У Унте даже пропала охота опохмеляться. Он только ерзал на стуле, скреб затылок, всерьез думал, уж не захворал ли Марма белой горячкой, диву давался.

— Говоришь, не огонечек для разжигания спички? Костер! Чувства, любовь… И так четыре года подряд?! На самом деле странно!

Для того, кто хоть раз любил, это не странно. Унте вспомнил Юргиту.

— Как же не странно, ежели за все время я от тебя ни одного доброго слова о Живиле не слышал. Все только насмехаешься, осуждаешь, издеваешься.

— Плохо делал. Но иначе и не мог. Ведь у меня сердце разрывается, что с другими она. Как по-твоему, должен я себя чем-то утешить, успокоить? Вот я ее и оплевывал как мог. Но куда ты, болван, убежишь от себя?

— Ясное дело, не убежишь. — Унте снова подумал о Юргите. — Ежели тебе судьба слишком поздно женщину послала, к которой сердцем льнешь, то добра не жди.

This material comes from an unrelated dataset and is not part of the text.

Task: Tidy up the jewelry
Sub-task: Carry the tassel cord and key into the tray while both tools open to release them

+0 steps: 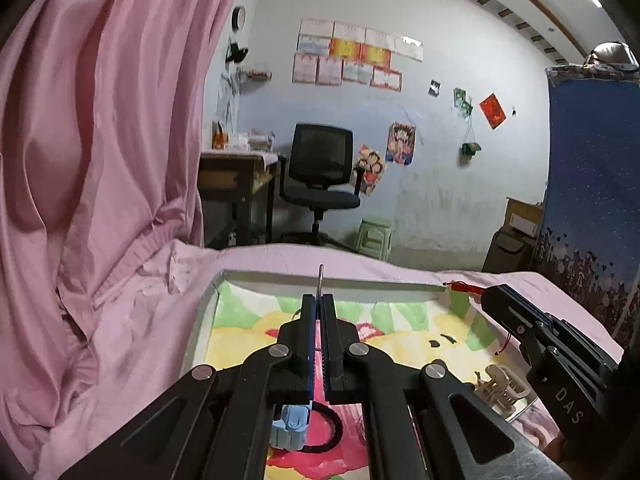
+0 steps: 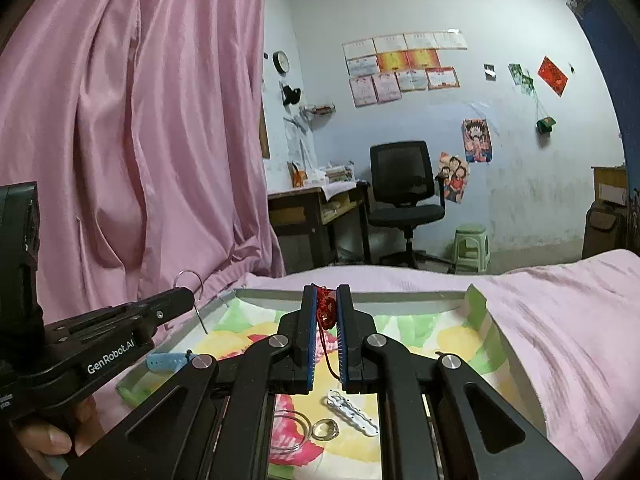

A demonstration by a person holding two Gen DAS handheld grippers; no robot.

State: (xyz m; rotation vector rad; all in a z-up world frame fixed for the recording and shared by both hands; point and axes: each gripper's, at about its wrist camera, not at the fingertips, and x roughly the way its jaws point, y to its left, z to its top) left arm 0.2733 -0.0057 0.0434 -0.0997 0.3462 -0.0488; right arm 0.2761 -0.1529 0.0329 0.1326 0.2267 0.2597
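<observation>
Item one: your left gripper point(image 1: 319, 308) is pinching a thin silver hoop point(image 2: 191, 286), jaws closed nearly flat on the wire, the loop standing clear above the near left corner of the tray point(image 1: 208, 300). Item two: your right gripper point(image 2: 325, 308) is clamping a red knotted cord ornament point(image 2: 326, 312) between its blue pads, a loose red tail trailing down toward the tray's painted floor. Item three, lying in the tray: a blue clip point(image 1: 289, 428) touching a black hair tie point(image 1: 332, 428), a beige claw clip point(image 1: 502, 386) near the right wall, a white beaded piece point(image 2: 352, 410), a ring point(image 2: 325, 429) just beside it, and what is probably a clear bangle point(image 2: 290, 430), though the gripper linkage is covering part of it. Risks you are carrying: the hoop is held on a very slim edge, so any twist of your left wrist could be letting it pivot or slip out onto the pink bedding point(image 2: 560, 320), where it would be hard to find. The dangling cord tail could be snagging on the white piece or on the tray wall as you lower it, dragging small items out of place.
</observation>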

Но и здесь голову терять нельзя. Отличать надо: что хорошо, что плохо. Ведь Живиле, как ни крути… Мне просто жалко тебя, Марма. Отвались от нее, пока не поздно. Погибнешь.

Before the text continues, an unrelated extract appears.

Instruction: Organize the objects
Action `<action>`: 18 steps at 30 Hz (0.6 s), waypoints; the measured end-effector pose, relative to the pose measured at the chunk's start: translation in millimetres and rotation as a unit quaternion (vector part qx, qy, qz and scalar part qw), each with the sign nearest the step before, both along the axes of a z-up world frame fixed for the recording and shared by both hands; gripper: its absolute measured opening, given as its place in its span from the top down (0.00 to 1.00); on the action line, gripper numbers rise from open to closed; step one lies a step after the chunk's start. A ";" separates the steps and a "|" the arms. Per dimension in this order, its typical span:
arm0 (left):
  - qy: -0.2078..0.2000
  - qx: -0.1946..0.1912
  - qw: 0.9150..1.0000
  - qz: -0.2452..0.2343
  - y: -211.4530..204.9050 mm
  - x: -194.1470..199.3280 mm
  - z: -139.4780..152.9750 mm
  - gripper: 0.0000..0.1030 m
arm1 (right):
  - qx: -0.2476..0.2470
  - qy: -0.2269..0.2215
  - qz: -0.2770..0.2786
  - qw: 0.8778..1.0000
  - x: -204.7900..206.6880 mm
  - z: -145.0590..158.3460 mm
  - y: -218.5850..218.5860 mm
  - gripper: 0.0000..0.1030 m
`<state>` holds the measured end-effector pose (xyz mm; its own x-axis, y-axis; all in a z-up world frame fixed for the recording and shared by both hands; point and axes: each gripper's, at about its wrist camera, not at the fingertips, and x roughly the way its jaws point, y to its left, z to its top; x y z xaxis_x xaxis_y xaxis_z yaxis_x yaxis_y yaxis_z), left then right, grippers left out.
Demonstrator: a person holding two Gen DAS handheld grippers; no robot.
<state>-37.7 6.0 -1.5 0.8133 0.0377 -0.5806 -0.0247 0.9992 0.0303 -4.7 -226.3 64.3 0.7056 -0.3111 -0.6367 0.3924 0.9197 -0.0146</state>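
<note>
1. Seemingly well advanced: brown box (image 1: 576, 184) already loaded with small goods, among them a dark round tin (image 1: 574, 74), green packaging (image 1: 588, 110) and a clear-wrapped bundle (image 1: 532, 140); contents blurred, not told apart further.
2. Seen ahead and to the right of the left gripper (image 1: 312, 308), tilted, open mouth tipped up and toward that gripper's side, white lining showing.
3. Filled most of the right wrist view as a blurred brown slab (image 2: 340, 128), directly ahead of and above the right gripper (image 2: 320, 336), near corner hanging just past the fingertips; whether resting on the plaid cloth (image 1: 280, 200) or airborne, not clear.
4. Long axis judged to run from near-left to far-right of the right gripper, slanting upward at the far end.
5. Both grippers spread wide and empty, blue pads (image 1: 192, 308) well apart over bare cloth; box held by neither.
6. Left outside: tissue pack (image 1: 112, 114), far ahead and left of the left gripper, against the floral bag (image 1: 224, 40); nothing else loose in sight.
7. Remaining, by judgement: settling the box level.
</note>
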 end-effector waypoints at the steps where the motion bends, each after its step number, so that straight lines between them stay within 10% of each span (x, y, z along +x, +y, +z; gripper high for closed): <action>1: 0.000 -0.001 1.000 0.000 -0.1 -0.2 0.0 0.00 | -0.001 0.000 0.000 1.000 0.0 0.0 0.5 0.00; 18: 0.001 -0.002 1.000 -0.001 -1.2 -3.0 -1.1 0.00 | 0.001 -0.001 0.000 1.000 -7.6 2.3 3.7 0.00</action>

Марма сидел на софе в одной рубахе, сунув под стол ноги в дырявых носках, и пальцами обеих рук щипал увядшие щеки.

— Может, и погибну, может, и нет, не таким, как ты, судить, — сказал он, по-стариковски тряся головой. — К добру это тоже не приведет. Я это сразу понял, как только стал думать о ней. Ну точно искусственный спутник вокруг земного шара вращаюсь и дрожу, зная, что с каждым витком приближаюсь к нижним слоям атмосферы, где сгорю. Нет, никуда мне от своей орбиты не деться. Бессилен я. Обречен. И пускай! Ведь точно так же было лет тридцать назад, когда любил одну женщину. Никакую другую так не любил, как ту, — единственной на свете любовью. И сейчас я частенько вспоминаю ее, хотя она давно, должно быть, умерла. И вот явилась на свет другая, такая же, как та, ее двойник, можно сказать, — Живиле, и я не устоял… Понимаешь? В юности недолюбил, и вот это нерастраченное чувство подняло голову и зарычало как зверь, проснувшийся от зимней спячки… Ах, Унте, ты не понимаешь, что значит вернуться в юность! Хоть это возвращение обман, иллюзия, подогрев остывших чувств, но все равно всю душу переворачивает. Потрясение, после которого почти все заливает лавой.